Ever since I began caning chairs way back in the 1970s, I have never tied knots on the bottom of the cane chair seats.
What did you say??? No knots on a hole-to-hole cane seat chair? Huh?
Use the “no-knot” caning technique instead! I had a customer’s chair from the late 1880s that didn’t have all those ugly knots on the underside of the seat.
So, while removing the cane from the seat, I studied their technique and figured out how they did the weaving without tying knots! This type of weaving makes for an incredibly neat underside of the chair seat.
The only knots you might end up with are the ones from the binder when you run out and have to add new lengths. But even then, it would be easy to fix without tying another knot.
Here’s my process: Let the tail hang down from the hole about three inches, then when you come through that hole again with another strand, you can pick up that tail with your weaving strand and bring the end up as you go into the next hole.
This is what I call “sandwiching” the tail between the weaving strand and the bottom side of the chair frame and also taking it a bit into the hole. The tail, in this case, will always point upward into the hole.

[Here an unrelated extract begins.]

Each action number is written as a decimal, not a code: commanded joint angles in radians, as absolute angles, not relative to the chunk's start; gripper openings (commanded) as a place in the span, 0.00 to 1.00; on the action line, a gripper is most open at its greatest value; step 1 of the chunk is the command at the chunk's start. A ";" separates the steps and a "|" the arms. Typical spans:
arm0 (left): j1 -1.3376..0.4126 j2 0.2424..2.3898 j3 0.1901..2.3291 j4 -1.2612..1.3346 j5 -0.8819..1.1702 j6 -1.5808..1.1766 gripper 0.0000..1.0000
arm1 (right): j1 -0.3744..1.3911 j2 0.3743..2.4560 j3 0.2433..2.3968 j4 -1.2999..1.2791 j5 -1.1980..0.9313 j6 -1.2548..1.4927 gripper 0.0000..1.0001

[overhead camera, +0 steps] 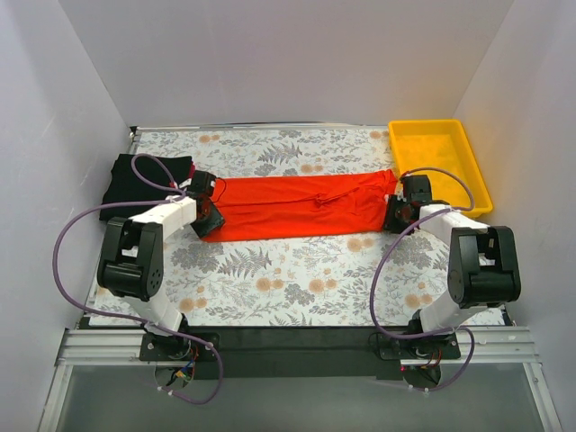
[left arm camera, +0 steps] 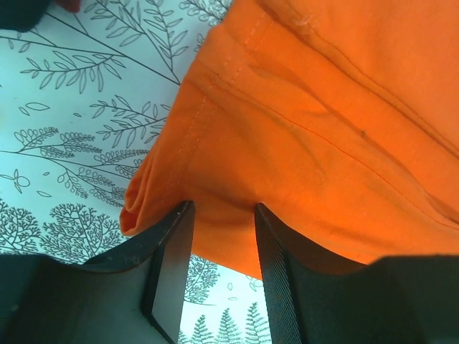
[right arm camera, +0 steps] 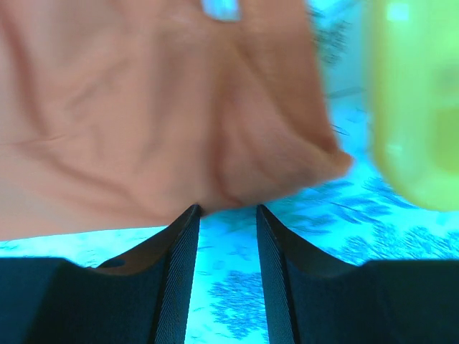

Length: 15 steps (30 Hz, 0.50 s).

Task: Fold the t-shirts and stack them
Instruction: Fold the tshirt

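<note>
The orange-red t-shirt [overhead camera: 306, 205] lies flat as a long folded strip across the middle of the table. My left gripper [overhead camera: 209, 219] is at its left end. In the left wrist view the jaws of the left gripper [left arm camera: 222, 208] stand apart, with the hemmed edge of the orange-red t-shirt [left arm camera: 301, 107] draped across their tips. My right gripper [overhead camera: 396, 216] is at the right end. Its jaws also stand apart, and the right gripper [right arm camera: 226, 209] just meets the blurred edge of the orange-red t-shirt [right arm camera: 143, 107]. A folded black t-shirt [overhead camera: 144, 178] lies at the far left.
A yellow plastic tray [overhead camera: 436, 157] stands at the back right, close beside the right gripper, and it shows as a blurred yellow tray [right arm camera: 416, 107] in the right wrist view. The table has a floral cover [overhead camera: 288, 279]. White walls close in the back and both sides.
</note>
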<state>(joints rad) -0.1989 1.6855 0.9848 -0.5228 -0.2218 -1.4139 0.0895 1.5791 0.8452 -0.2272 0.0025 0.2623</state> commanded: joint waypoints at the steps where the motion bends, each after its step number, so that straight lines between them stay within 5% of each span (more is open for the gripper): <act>1: -0.167 1.716 0.942 -0.549 -0.258 -1.434 0.38 | 0.040 1.574 0.809 -0.209 0.071 0.294 0.38; 15: -0.114 1.615 0.821 -0.575 -0.261 -1.414 0.38 | 0.072 1.407 0.833 -0.219 -0.124 0.327 0.36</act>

Or if the hole size is small and crowded with other strands of cane, then I will stop it just back a bit from going into the hole, “sandwiched” up next to the bottom wood frame.
You can even pull the end of the old tail completely through the hole to the top side and then cut it off if you like.
But be very careful when making the cut, so you don’t damage any of the other strands in the hole, or cut the wrong one by mistake!
Sometimes the binder cord is the strand that catches all the very last stragglers, but I can get them with the diagonal strands.
This only works though, when you have a tail hanging down from a hole and you are going downward into that same hole then into the one right next to it.
For example, if you are coming down into a hole that does not have a tail, but the tail is in the next hole and you want to go into that one from the bottom, it won’t work. The two ends are going in the opposite direction and will be fighting against each other.